Потом будет коровник: новый, перевязанный ленточкой, розовой, как дядь-пашина машина. Губернатор разрежет ленточку быстро, и мы войдем внутрь, в парное молочное тепло. В новом коровнике не пахнет навозом, там нет липкой грязи и темного дерева.

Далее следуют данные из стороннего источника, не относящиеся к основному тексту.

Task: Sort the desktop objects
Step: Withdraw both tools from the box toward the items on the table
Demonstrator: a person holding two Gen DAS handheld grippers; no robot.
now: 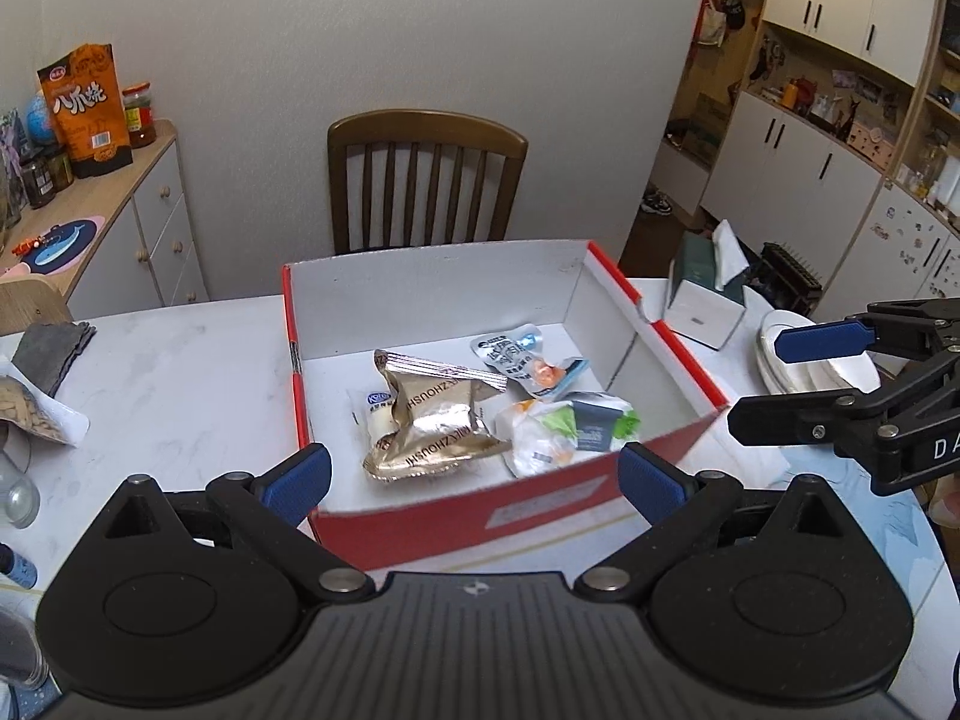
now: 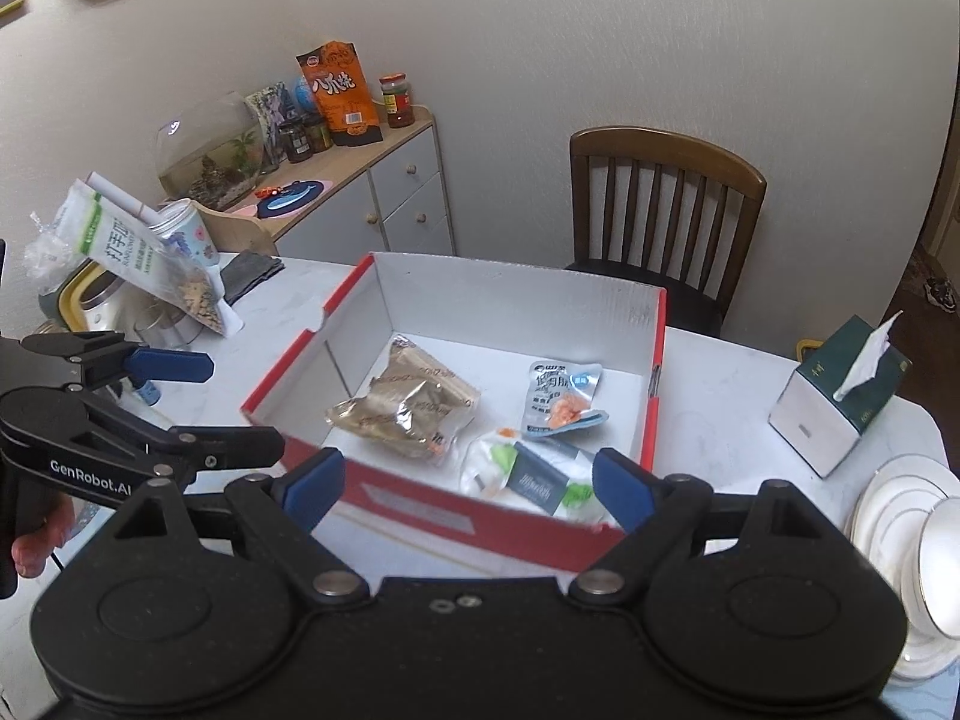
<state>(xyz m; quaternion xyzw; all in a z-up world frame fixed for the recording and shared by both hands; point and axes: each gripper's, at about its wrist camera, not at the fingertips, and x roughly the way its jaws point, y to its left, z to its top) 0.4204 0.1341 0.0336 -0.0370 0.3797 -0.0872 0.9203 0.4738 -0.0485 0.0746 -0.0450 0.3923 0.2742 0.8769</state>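
Observation:
A red-and-white cardboard box [image 1: 654,324] [image 2: 654,396] stands open on the white table. Inside lie a gold foil snack pack [image 1: 429,420] [image 2: 408,405], a blue-white snack pouch [image 1: 522,360] [image 2: 561,399], a white-green packet [image 1: 570,432] [image 2: 528,474] and a small white sachet [image 1: 381,414]. My left gripper [image 1: 474,483] is open and empty, above the box's near wall. It also shows in the right wrist view [image 2: 228,405]. My right gripper [image 2: 468,489] is open and empty at the box's near edge. It also shows in the left wrist view [image 1: 756,381].
A tissue box [image 1: 708,294] [image 2: 840,402] and stacked white plates [image 2: 912,534] [image 1: 804,360] stand right of the box. A bag of nuts [image 2: 150,258] [image 1: 30,414], a grey cloth [image 1: 54,348] and a glass [image 1: 15,495] are at the left. A wooden chair [image 1: 426,180] stands behind the table.

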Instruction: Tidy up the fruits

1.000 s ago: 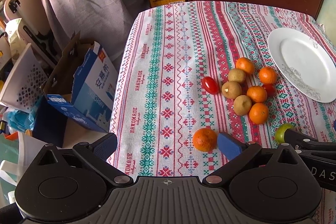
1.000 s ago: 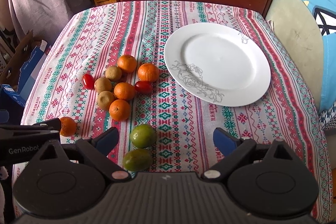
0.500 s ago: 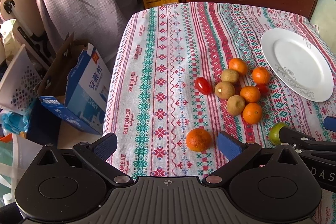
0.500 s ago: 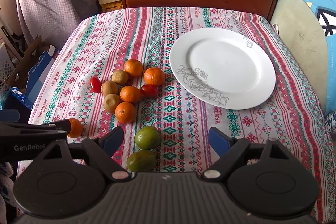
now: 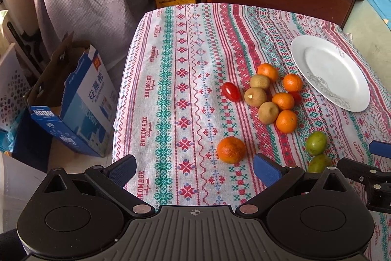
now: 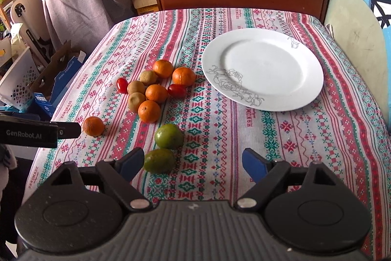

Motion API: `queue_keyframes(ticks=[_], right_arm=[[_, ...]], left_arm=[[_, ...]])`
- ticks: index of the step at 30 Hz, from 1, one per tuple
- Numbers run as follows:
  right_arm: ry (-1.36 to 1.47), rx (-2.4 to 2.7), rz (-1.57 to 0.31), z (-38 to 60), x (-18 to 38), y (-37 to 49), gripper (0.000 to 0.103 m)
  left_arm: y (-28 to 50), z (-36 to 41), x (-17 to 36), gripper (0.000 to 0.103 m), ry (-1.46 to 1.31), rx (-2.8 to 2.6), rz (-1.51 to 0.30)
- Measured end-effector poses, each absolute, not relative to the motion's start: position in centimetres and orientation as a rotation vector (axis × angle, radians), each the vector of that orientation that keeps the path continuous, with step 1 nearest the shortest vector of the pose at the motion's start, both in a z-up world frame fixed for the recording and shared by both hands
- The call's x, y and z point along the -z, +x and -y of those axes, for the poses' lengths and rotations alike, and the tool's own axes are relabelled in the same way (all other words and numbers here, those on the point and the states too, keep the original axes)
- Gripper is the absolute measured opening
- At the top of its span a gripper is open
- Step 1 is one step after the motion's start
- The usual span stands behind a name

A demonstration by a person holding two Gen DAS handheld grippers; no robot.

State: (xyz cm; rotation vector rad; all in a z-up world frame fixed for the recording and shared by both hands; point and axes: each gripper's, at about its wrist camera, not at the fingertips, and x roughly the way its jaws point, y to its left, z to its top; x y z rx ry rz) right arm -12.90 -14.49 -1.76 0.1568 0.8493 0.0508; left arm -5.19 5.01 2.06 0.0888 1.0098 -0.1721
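Partly hidden in the left wrist view: a second red tomato (image 5: 297, 97), tucked behind the cluster of oranges (image 5: 283, 100) and brown fruits (image 5: 255, 96); plainly visible from the right wrist view (image 6: 177, 90). Cut off at that view's right edge too: the right gripper (image 6: 193, 162), seen only as a blue pad and black linkage, covering part of the lower green fruit (image 5: 319, 163). Likewise cut off in the right wrist view: the left gripper (image 5: 194, 166), only one dark finger reaching in from the left, tip just beside the lone orange (image 6: 93, 126).

Left jaws spread wide, gripping nothing; lone orange (image 5: 231, 149) just ahead of them, nearer the right pad, not touching.

Right jaws spread wide as well, empty; lower green fruit (image 6: 159, 160) just beside the left pad, upper green fruit (image 6: 169, 135) ahead of it. White plate (image 6: 262, 69) well ahead, bare, beyond the right pad.
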Motion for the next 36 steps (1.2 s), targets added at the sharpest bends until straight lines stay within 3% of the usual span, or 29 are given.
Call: queue_keyframes(ticks=[13, 23, 30, 36], right_arm=[[0.165, -0.16, -0.826, 13.8, 2.6, -14.0, 0.07], [0.17, -0.202, -0.821, 12.7, 3.9, -13.6, 0.05], [0.181, -0.201, -0.795, 12.5, 4.3, -13.5, 0.049], [0.189, -0.19, -0.785, 12.3, 4.5, -13.3, 0.05]], left_arm=[[-6.6, -5.1, -0.7, 0.101, 0.103, 0.246, -0.988], [-6.4, -4.5, -0.2, 0.097, 0.074, 0.267, -0.938], [-6.0, -3.5, 0.4, 0.09, 0.086, 0.273, -0.933], [-5.8, -3.2, 1.2, 0.09, 0.093, 0.277, -0.949]])
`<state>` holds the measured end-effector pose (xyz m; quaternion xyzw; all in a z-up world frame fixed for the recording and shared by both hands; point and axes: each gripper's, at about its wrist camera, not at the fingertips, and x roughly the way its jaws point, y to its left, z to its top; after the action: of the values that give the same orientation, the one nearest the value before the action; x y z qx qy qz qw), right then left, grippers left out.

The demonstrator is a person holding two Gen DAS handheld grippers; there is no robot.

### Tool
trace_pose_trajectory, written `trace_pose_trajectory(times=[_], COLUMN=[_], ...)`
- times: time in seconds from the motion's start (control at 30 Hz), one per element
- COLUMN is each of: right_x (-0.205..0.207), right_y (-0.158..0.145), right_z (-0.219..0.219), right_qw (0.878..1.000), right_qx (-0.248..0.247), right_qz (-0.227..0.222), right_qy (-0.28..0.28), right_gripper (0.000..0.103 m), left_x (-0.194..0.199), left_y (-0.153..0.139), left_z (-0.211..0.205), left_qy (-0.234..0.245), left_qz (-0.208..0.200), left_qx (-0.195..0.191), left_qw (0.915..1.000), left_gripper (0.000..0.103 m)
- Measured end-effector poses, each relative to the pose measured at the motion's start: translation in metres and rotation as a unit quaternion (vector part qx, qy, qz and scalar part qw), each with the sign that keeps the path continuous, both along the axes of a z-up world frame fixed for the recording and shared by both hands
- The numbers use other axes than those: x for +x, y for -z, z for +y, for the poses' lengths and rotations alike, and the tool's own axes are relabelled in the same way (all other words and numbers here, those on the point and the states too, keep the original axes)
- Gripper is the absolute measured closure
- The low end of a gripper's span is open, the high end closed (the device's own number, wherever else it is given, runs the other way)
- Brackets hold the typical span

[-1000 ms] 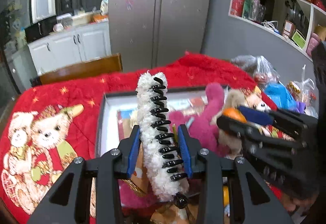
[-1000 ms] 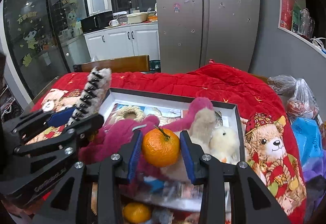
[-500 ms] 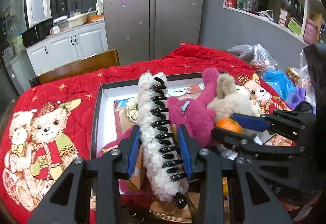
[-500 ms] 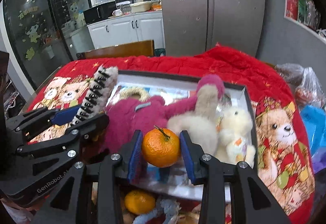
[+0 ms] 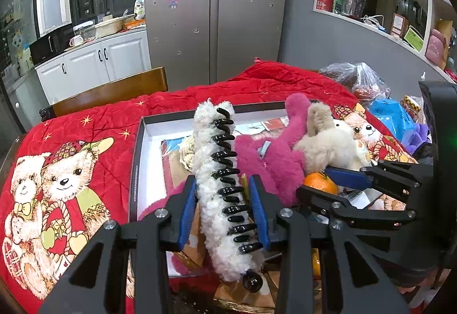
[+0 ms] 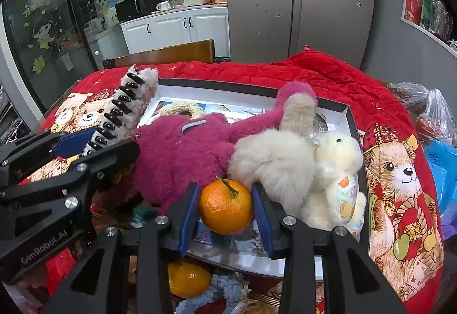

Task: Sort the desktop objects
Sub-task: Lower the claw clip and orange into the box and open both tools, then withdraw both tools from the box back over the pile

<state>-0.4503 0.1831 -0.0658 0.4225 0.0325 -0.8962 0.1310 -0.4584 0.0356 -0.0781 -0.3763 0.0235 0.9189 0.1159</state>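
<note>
My left gripper [image 5: 223, 209] is shut on a white fluffy hair claw clip [image 5: 217, 171] with black teeth, held upright over the near edge of a shallow white box [image 5: 148, 148]. The clip also shows in the right wrist view [image 6: 125, 108]. My right gripper [image 6: 225, 207] is shut on an orange tangerine [image 6: 225, 205], just above the box's near part, close to the plush toys. The tangerine also shows in the left wrist view [image 5: 320, 185]. A magenta plush [image 6: 182, 154] and a cream plush [image 6: 285, 162] lie in the box.
A second tangerine [image 6: 187, 279] and a blue fluffy item [image 6: 217, 294] lie below the box's near edge. A red bear-print blanket [image 5: 57, 171] covers the table. Plastic bags [image 5: 360, 82] sit at the right. A wooden chair back [image 5: 108, 91] stands behind the table.
Both grippers have pulled back and lowered slightly toward the box's near edge, each still holding its object. The tangerine now sits lower against the plush toys.
</note>
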Motion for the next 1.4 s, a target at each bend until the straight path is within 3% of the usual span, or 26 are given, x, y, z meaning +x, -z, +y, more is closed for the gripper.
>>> trace_pose_trajectory(times=[0.43, 0.6, 0.63, 0.67, 0.7, 0.73, 0.8, 0.9, 1.4], right_x=[-0.008, -0.009, -0.010, -0.011, -0.012, -0.013, -0.013, -0.011, 0.005], right_y=[0.010, 0.010, 0.010, 0.010, 0.010, 0.009, 0.006, -0.001, -0.029], right_z=[0.003, 0.005, 0.005, 0.006, 0.008, 0.010, 0.014, 0.016, 0.010], right_qw=[1.000, 1.000, 1.000, 1.000, 0.999, 0.999, 0.997, 0.997, 0.997], right_qx=[-0.005, -0.011, -0.017, -0.021, -0.032, -0.046, -0.069, -0.077, -0.075], right_qz=[-0.004, -0.007, -0.009, -0.013, -0.019, -0.024, -0.026, -0.024, 0.017], right_qy=[0.008, 0.010, 0.011, 0.011, 0.010, 0.008, 0.007, 0.004, -0.004], right_gripper=[0.065, 0.063, 0.062, 0.059, 0.048, 0.041, 0.040, 0.039, 0.035], left_x=[-0.008, -0.010, -0.010, -0.010, -0.010, -0.009, -0.007, -0.005, 0.006], left_y=[0.006, 0.006, 0.006, 0.005, 0.004, 0.001, -0.004, -0.013, -0.035], left_z=[0.000, -0.004, -0.006, -0.007, -0.008, -0.009, -0.011, -0.015, -0.018], left_qy=[-0.009, -0.014, -0.016, -0.018, -0.020, -0.028, -0.035, -0.040, -0.045], left_qz=[0.005, 0.003, 0.002, 0.001, 0.001, 0.007, 0.020, 0.035, 0.057], left_qx=[-0.023, -0.020, -0.017, -0.017, -0.018, -0.023, -0.026, -0.029, -0.035], left_qw=[0.9997, 0.9997, 0.9997, 0.9997, 0.9996, 0.9993, 0.9988, 0.9982, 0.9967], left_gripper=[0.065, 0.061, 0.059, 0.051, 0.041, 0.036, 0.026, 0.018, 0.015])
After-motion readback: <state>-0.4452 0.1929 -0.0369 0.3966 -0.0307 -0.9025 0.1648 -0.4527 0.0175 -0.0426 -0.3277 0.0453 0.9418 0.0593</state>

Там меж рядами скучающих коров проложены бетонные дорожки, свет под высоким потолком ярок, и губернатор, щелкая щегольскими ботинками, станет заглядывать в большие карие глаза и делать вид, что хочет погладить эти бурые и черно-белые лбы… Потом будут огромные аппараты до потолка и скопища труб алюминиевого цвета: сепарация, пастеризация, стерилизация; и возле последней трубы – поднос со стаканами снежно-белого молока. Снег снаружи уже не покажется мне злым.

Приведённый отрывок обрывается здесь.